Underneath that, though, plenty has changed, albeit incrementally. In 2013, according to analysts Initial, the total value of funding deals for start-ups in Japan stood at just ¥87bn ($659mn), disbursed across 1,348 companies. By 2022, those numbers hit ¥877bn ($6.64bn) and 2,224 respectively. In its assessment of the record funding raised by start-ups last year, Initial highlighted two striking features of the achievement: it put the magical ¥1tn-a-year milestone clearly in sight; and it had happened while funding deals were in sharp decline in the US and Europe.

But Mark Bivens, the managing partner of Shizen Capital, a Tokyo-based venture capital firm, is among those who argue the days of gradual change are over. Corporate M&A for Japanese start-ups, he says, is poised to “go intergalactic”.
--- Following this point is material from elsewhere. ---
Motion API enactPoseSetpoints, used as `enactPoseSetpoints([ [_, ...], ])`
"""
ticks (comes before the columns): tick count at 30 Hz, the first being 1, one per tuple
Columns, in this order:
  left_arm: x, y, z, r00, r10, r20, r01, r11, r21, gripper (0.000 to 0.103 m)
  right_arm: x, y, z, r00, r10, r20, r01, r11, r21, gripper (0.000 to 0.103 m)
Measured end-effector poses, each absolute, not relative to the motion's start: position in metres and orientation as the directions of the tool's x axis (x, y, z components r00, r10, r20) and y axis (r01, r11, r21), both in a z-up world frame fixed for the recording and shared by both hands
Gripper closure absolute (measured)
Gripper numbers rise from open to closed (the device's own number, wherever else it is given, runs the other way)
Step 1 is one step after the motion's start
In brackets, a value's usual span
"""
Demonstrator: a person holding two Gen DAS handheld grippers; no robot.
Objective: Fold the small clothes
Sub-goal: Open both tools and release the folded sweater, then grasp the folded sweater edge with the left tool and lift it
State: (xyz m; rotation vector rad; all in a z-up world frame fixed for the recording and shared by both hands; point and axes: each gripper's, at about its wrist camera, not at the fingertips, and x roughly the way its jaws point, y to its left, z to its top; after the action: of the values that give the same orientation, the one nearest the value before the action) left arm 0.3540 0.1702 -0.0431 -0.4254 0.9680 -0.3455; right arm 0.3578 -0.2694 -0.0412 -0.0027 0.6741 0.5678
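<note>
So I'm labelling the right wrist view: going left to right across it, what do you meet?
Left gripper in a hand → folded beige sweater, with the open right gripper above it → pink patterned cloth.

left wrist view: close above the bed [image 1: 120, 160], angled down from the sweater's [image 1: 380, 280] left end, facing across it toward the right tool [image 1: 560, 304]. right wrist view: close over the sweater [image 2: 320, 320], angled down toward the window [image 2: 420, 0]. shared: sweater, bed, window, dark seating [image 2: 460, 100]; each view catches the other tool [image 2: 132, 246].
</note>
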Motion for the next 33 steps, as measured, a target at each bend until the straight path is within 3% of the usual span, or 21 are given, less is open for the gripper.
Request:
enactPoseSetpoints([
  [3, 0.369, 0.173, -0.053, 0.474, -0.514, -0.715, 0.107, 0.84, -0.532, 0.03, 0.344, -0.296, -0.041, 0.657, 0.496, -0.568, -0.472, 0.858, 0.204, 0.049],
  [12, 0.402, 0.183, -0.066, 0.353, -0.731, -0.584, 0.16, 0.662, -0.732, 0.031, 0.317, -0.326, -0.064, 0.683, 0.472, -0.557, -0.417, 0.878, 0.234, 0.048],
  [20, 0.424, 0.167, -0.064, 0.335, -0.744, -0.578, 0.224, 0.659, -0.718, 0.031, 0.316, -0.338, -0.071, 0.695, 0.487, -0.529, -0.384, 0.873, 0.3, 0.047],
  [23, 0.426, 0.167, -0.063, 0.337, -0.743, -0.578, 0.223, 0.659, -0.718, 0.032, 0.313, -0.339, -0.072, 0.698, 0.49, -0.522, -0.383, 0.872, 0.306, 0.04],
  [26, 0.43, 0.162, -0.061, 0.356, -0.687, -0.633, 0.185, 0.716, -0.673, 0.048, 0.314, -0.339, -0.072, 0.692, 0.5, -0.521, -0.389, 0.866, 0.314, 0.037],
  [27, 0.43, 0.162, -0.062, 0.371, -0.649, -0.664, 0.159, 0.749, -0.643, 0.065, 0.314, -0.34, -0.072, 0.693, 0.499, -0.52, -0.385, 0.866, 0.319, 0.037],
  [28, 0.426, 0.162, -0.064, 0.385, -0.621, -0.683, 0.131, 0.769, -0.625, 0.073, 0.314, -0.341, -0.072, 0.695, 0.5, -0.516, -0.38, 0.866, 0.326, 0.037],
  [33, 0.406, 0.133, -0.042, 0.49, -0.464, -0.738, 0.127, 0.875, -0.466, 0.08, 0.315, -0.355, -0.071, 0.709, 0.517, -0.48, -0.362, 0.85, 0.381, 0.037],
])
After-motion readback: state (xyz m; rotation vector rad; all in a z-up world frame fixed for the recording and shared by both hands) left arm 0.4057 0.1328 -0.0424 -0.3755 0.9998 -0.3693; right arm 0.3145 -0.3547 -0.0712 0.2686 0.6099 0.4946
However, it is quite the claim: as matters stand, M&A is a relatively dormant force — not just in Japan’s start-up world, but in its stock market.

JPX, which operates the Tokyo Stock Exchange, is discussing measures to address the fact that more than half of all listed Japanese companies trade below their book value. There are several factors behind this, not least the fact that Japan as a market receives a much lower weighting in global investment portfolios than it once did, as other markets have expanded faster. Critically, though, Japanese companies trade at valuations that reflect the very low likelihood that any will be bought in either friendly or hostile deals. Japan’s market is not priced for M&A, and this is where most Japanese start-ups ultimately list themselves.

Still, there are four reasons that Bivens and others agree that — for start-ups, at least — a vigorous M&A market will soon emerge.

First, the founders of start-ups seem to be shifting to a view that selling their company through M&A is not an admission of failure. Founders had been conditioned to see an IPO as proof of success, says Bivens, and M&A as a distant plan B. But that view has been eroded, he suggests, by the critical mass of experience of start-up founders who listed prematurely and now bemoan the burdens of that status.

Second, say other VC investors, the current conditions in corporate Japan are a tailwind for M&A. Japanese companies are under intensifying pressure from shareholders and regulators to be more shareholder friendly and, in particular, to make more efficient returns. Many Japanese companies enjoy a low weighted average cost of capital. Meanwhile, the country’s start-ups face ferocious difficulties securing bank loans. This imbalance creates ideal conditions for dealmaking.

Third, demographics — as ever in Japan — could play an increasingly decisive role. Japan’s economy is already offering 134 jobs to every 100 applicants. Companies are struggling to meet even reduced targets for new hires and the worker shortage is only going to increase. Corporate Japan has not yet deployed the “acquihire” strategy — buying a company for its staff — on a grand scale, but the temptation to do so could become overwhelming. Start-ups, typically populated with the young and provably entrepreneurial, could become the juiciest targets.

Fourth, the government is now actively encouraging M&A, by planning to offer a significant tax break, starting this month, for corporations that buy domestic start-ups. The new regime allows companies to deduct 25 per cent of the acquisition price from their taxable income up to a value of roughly $40mn per deal and up to $100mn in aggregate over a single year.

This, says the chief executive of one large IT company, represents a genuine incentive to buy-in technology and expertise that Japanese companies would traditionally have attempted to generate in-house.

All that said, the surge in start-up M&A, while entirely plausible, has yet to actually begin. Inflection points in corporate Japan have a habit of happening long after those that predicted them have grown bored or frustrated and walked away. However, corporate Japan, at this point, may not have that luxury.